Even though the trek was optimized for acclimatization by gaining altitude each day, I was concerned as to how I would adapt. Surprisingly, the two that did the best were the oldest; myself at 65 and a 66-year-old. Our adjustment to thin air was enhanced by day-hikes to higher elevations. The best of these was to the 15,100 ft. base camp of Ama Dablam (Mother’s Amulet), an astoundingly beautiful 22,300 ft. peak that captivated me.

Our 16-day trek covered 120 miles with our gear transported on a dzopkyo, a cross between a yak and a cow. The food was quite good with my favorites being porridge for breakfast, yak cheese and momos (steamed dumplings) for dinner, and yummy deep-fried Snickers for dessert.

After passing through the Tengboche village gate with its giant prayer wheel, we met a breathtaking sight: the phenomenal panorama of Everest (29,029), Lhotse (27,942, the 4th highest peak), Nuptse (25,790) and Ama Dablam stretching behind the beautiful monastery and white-domed stupa (Buddhist shrine). I came to develop a deep appreciation for the wonderful Sherpa people, who warmly greeted us with “Namaste”. They are spiritual, helpful, community-oriented and extremely hard working.

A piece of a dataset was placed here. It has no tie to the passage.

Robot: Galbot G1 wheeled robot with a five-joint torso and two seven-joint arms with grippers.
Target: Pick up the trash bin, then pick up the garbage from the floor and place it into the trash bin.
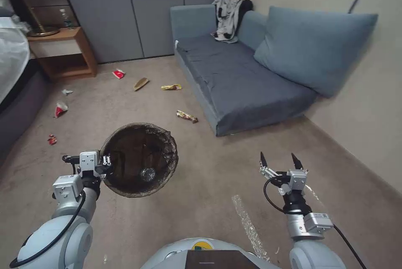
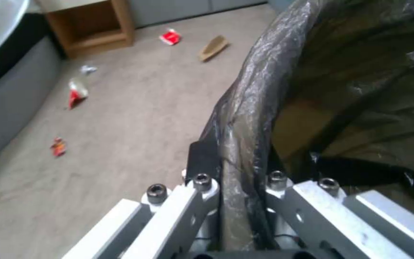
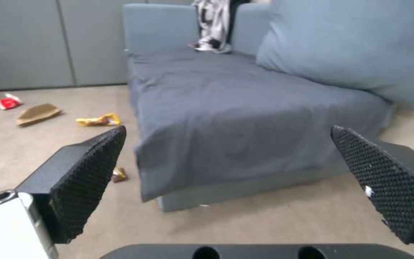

Buddhism pervades the Khumbu region, giving ample opportunities to admire and understand its importance to the Sherpas. We were allowed to visit the beautiful Tengboche Monastery and spin colorful prayer wheels, releasing the prayers enclosed and helping to purify our souls. Prayer flags were ubiquitous, placed by travelers to thank the gods for protection.

We were now on the final push toward Everest Base Camp (17,600 ft.), our primary goal. We arrived after hiking on the Khumbu Glacier covered in moraine and boulders, then spent the night at Gorak Shep, a village of a few simple lodges and cafes amidst a stark, moon-like landscape. We were exhilarated to reach Base Camp and see where expeditions stage their attempts on this colossus. The treacherous Khumbu Icefall with its gaping crevasses was clearly visible, reminding all of how dangerous Everest ascents can be.

Kala Pathar (18,192 ft.), our second major goal, offers the best, unparalleled view of Everest from the opposite side of the valley. The 1,200-foot climb from Gorak Shep presented a significant challenge given the desperately thin air. We summited amidst gloriously clear skies to reveal the spectacle of Mt. Everest surrounded by the entire Himalaya range. The view was unbelievable and one of the most incredible I have ever experienced. I was overcome with joy and tears as I joined the group cheering our success. It was truly an experience of a lifetime!